You simply randomly choose edges and walk along in the network.

1:51

And so in thinking about this interpretation of PageRank that says that

the value of PageRank of each node is the probability

that you would land on that node after k steps.

Well, we computed the PageRank values for this network.

And I told you that if you repeat this for a lot of steps, say k equals infinity.

These are the values that you can eventually approach,

these are the values that you converges to.

So here, B had the highest value of PageRank of .38.

And you can interpret this value of .38 as the probability that are random walk

after taking many, many, many steps would land on node B.

2:27

Here's why this interpretation is useful.

Well, we have this network that we've been looking at.

Let me make a small change to this network.

I'm going to add these two nodes, F and G, where B points to both of those nodes,

and then they point to each other.

3:03

So you should have figured out that for large enough k, F and

G are going to have a PageRank value of about one half.

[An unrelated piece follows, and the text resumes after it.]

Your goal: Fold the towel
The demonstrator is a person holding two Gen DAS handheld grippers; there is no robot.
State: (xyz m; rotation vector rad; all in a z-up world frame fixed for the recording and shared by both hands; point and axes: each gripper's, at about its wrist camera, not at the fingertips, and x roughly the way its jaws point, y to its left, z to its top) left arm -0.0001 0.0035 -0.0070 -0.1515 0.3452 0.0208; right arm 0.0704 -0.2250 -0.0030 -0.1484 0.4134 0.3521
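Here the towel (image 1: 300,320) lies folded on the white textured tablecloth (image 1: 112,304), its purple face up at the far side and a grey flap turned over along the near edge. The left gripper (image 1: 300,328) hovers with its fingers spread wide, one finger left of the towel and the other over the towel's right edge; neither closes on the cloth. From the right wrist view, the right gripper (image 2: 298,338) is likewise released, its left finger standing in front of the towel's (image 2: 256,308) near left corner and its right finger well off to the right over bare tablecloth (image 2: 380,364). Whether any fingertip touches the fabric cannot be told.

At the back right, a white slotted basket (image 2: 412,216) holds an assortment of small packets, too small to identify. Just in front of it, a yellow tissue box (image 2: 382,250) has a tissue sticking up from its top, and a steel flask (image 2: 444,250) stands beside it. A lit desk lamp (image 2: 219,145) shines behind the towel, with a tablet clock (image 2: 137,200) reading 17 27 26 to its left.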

And all the other nodes are going to have a PageRank value of 0.

So, why is that?

Well, imagine a random walk on this network.

Whenever the random walk lands on F or G, which will happen eventually if you walk

long enough on this network, then they're going to stock on F and

G because there are no edges to go to, right?

So if you're in G, the only place you have to go is F.

And if you are in F, the only place you have to go to is G.

So, there's no way to get back from G and F to any of the other notes.

And so all the other nodes, a probability that you land on one of them after taking

a very, very long random walk is going to be 0.

And the probability of landing on either F or

G after a very long random walk is going to be about half for each.

And so this seems like a problem, right?

Because while it may be true that F and G are very important for this reason,

it's not reasonable to think that all the other nodes have no importance,

have zero importance.

And so we need to figure out a way of how to fix this problem.

And the way we fix this problem is by introducing a new parameter to

the PageRank computation called this damping parameter alpha.

And so what we're going to do is we're going to change the way we do

our random walk.

What we're going to do is we're going to take a random walk with the damping

parameter alpha.

And the way it works is that we again start at a random node.

And then with probability alpha,

we're going to follow the outgoing edges at random,

just like we did before, but this is only going to happen with probability alpha.

4:39

With probability 1- alpha,

we're actually going to choose a node completely at random and jump to it.

So again, at every step, what we used to do before was to always follow the edges.

What we're going to do now is that at every step,

we're either going to follow the edges with probability alpha.

Or we are going to forget about the edges, and choose a random node, and

go to it with probability one minus alpha, and we're going to repeat this k times.

And so what happens now, if you think about the random walk on this particular

network, is that we're no longer stuck on nodes F and G, right?

because even if we were to be on node F and

G, because we have some probability 1- alpha of choosing a random node,

then we're going to get unstuck whenever we actually choose a random node.

And so the Scaled PageRank of k steps with damping parameter alpha of a node n is

going to be the probability that this new random walk with damping parameter alpha

lands on a node and after k steps.

I'm not going to show you how to actually compute this Scaled PageRank.

I'm assuming you're going to use NetworkX to do this,

but this is the way you interpret it with respect to a random walk.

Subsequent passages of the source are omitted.